WORK INSTRUCTIONS:
What you write should be an exact copy of the material, from its first line through the line containing "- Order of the".

*** DATA EXCERPT Section Begins ***

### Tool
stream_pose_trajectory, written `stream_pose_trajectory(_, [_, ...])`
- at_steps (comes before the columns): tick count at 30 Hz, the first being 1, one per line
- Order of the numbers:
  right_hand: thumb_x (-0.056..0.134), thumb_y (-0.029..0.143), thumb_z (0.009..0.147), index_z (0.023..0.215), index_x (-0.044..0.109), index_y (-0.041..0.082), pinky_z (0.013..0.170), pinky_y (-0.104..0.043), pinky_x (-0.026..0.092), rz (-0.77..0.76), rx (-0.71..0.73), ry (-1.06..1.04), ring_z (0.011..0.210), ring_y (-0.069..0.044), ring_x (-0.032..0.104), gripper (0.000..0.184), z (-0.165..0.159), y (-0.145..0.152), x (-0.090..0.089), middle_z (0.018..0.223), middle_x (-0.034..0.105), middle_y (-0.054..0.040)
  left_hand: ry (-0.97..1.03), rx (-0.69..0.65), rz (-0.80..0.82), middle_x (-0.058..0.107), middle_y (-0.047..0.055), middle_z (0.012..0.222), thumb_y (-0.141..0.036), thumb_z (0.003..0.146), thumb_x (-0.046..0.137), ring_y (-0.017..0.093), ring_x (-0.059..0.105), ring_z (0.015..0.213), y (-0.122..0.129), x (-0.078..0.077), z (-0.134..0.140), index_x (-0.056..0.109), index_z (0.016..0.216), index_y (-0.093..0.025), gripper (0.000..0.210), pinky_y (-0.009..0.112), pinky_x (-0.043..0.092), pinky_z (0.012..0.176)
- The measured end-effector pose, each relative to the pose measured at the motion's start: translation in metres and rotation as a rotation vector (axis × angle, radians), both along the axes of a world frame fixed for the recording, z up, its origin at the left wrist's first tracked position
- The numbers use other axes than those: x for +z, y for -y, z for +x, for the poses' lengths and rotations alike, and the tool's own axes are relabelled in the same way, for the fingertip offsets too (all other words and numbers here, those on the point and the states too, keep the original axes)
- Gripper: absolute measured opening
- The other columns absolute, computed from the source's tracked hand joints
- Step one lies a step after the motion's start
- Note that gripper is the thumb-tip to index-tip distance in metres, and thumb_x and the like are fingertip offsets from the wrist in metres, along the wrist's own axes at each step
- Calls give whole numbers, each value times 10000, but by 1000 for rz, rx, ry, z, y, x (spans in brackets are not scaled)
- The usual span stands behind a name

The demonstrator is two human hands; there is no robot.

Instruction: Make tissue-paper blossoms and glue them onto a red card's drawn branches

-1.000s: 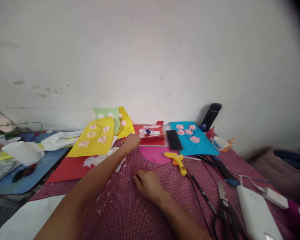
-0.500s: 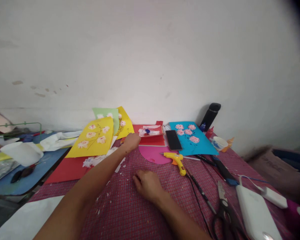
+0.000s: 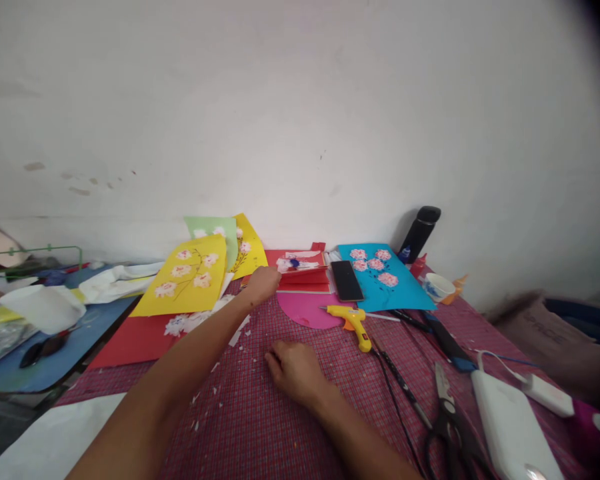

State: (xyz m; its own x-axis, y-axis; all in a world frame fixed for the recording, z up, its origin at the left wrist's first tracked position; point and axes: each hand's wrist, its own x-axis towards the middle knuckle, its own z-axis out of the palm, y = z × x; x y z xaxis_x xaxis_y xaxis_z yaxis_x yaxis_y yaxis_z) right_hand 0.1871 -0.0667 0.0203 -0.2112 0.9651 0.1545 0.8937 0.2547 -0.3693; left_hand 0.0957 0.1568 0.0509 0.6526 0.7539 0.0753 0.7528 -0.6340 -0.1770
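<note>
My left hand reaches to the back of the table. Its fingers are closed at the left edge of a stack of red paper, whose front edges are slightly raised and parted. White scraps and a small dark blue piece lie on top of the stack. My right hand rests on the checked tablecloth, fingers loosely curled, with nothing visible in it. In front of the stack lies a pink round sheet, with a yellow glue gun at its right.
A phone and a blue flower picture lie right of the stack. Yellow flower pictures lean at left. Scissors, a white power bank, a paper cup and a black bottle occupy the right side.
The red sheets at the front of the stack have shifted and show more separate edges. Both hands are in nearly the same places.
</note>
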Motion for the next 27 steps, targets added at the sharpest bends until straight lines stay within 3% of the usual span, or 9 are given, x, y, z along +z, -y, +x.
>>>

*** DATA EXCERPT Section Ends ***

TASK OUTPUT:
### Tool
stream_pose_trajectory, written `stream_pose_trajectory(_, [_, ...])`
- at_steps (comes before the columns): tick count at 30 Hz, the first being 1, one per line
- Order of the numbers:

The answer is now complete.